» What to produce: Could you count the lines in the entries beneath that hold the word "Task"? Respond with the number alone.

Saved data entries:
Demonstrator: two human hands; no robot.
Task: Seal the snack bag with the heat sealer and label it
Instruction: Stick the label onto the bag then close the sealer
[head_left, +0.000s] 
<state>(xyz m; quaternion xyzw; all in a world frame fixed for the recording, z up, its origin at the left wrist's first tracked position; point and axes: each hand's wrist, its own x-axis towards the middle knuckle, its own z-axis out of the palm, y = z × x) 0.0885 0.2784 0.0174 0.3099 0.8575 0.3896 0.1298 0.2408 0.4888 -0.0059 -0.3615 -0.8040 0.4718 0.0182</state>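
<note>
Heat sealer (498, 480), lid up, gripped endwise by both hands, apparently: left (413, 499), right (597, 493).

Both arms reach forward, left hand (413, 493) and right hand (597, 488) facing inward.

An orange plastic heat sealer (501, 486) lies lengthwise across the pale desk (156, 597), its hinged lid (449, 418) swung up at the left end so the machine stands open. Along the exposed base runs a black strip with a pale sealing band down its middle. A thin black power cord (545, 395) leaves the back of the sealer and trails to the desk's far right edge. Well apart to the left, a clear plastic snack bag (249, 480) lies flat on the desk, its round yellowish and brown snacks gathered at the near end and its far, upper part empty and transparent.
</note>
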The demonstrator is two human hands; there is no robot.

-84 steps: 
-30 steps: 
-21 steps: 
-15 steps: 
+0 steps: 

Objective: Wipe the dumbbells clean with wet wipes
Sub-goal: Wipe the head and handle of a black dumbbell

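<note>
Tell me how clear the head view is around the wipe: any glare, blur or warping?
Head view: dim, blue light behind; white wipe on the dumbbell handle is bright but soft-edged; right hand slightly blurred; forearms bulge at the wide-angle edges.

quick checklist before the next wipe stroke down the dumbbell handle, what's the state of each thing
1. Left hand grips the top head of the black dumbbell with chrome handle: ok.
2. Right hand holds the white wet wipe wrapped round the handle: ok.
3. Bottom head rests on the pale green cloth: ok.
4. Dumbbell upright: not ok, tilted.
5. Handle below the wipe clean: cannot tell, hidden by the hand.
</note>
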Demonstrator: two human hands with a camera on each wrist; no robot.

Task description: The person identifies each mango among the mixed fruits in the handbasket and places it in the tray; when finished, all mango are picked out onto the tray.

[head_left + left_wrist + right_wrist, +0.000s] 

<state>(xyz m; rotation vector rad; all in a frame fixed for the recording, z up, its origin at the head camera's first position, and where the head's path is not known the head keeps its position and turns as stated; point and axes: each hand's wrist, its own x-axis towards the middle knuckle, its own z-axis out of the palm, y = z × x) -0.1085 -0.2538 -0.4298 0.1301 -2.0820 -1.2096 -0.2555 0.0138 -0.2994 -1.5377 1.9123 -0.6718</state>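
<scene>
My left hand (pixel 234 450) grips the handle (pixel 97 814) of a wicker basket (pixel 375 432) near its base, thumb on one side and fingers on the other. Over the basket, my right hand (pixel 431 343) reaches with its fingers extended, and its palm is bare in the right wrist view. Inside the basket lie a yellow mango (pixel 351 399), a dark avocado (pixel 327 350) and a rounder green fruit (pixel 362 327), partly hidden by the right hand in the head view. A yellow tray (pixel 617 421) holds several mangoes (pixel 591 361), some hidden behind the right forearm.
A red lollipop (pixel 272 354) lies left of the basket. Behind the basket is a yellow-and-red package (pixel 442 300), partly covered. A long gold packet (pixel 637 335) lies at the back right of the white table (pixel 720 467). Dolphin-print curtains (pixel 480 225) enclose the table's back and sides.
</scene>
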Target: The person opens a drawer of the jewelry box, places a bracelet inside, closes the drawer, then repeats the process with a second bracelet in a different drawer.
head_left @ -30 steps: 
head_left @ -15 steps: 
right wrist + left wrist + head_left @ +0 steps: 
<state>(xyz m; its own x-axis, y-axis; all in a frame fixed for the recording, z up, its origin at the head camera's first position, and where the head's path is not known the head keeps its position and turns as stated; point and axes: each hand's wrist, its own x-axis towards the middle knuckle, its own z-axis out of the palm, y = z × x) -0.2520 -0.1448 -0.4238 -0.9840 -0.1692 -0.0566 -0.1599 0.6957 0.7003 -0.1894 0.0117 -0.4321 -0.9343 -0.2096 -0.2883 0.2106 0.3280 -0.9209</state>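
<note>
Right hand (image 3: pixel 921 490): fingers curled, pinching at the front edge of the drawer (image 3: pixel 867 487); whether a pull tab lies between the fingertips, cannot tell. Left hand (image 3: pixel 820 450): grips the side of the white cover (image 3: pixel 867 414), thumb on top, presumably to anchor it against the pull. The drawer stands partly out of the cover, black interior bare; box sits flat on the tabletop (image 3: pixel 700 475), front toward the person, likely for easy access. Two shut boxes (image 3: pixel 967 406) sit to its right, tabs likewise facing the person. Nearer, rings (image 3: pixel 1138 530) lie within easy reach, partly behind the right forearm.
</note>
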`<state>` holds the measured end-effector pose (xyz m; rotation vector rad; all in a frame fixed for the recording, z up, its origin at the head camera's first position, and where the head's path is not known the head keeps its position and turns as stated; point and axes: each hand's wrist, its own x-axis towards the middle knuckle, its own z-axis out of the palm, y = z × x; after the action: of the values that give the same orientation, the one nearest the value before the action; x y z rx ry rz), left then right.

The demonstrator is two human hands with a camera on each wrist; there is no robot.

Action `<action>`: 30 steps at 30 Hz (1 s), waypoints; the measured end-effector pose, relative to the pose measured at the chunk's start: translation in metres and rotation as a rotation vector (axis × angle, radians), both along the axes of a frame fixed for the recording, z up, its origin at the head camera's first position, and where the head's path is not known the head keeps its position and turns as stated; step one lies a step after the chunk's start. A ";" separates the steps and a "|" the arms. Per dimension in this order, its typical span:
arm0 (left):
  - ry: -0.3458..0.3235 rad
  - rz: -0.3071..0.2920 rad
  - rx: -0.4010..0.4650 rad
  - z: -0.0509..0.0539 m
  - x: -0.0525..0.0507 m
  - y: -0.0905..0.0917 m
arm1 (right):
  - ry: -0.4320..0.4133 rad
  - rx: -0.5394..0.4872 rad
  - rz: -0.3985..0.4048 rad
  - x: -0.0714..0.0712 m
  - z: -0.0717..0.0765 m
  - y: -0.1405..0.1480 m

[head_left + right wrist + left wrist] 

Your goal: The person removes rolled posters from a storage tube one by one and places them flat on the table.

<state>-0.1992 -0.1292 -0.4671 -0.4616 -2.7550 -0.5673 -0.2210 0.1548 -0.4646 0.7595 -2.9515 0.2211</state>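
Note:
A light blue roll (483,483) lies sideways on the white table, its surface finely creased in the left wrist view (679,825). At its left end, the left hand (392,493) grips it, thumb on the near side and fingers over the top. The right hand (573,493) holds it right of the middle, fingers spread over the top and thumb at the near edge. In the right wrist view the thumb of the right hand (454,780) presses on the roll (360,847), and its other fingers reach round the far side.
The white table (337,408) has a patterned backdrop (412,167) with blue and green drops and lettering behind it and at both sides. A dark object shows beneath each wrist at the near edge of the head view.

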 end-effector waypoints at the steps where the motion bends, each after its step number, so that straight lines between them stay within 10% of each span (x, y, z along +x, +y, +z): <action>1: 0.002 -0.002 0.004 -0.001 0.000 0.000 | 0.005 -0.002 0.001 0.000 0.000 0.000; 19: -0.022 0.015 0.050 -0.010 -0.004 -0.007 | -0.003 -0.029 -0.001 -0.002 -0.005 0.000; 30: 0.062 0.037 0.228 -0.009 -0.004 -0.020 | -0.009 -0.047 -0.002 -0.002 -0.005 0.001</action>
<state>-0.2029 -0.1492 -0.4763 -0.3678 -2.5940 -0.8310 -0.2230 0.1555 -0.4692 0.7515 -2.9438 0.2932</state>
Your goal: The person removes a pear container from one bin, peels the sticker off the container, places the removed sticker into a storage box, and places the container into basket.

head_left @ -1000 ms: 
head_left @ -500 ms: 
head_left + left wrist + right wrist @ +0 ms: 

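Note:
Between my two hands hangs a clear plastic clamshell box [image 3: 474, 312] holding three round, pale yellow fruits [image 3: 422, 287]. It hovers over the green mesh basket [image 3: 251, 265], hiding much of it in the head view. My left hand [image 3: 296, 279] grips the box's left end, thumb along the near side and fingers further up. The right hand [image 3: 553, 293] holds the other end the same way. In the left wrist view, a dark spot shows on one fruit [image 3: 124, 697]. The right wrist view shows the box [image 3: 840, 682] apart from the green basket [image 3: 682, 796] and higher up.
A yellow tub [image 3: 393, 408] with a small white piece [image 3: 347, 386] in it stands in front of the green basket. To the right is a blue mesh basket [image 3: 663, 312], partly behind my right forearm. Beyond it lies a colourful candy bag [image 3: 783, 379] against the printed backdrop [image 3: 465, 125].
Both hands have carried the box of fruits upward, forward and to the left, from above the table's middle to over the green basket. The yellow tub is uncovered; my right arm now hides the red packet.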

» Result for this exercise: 2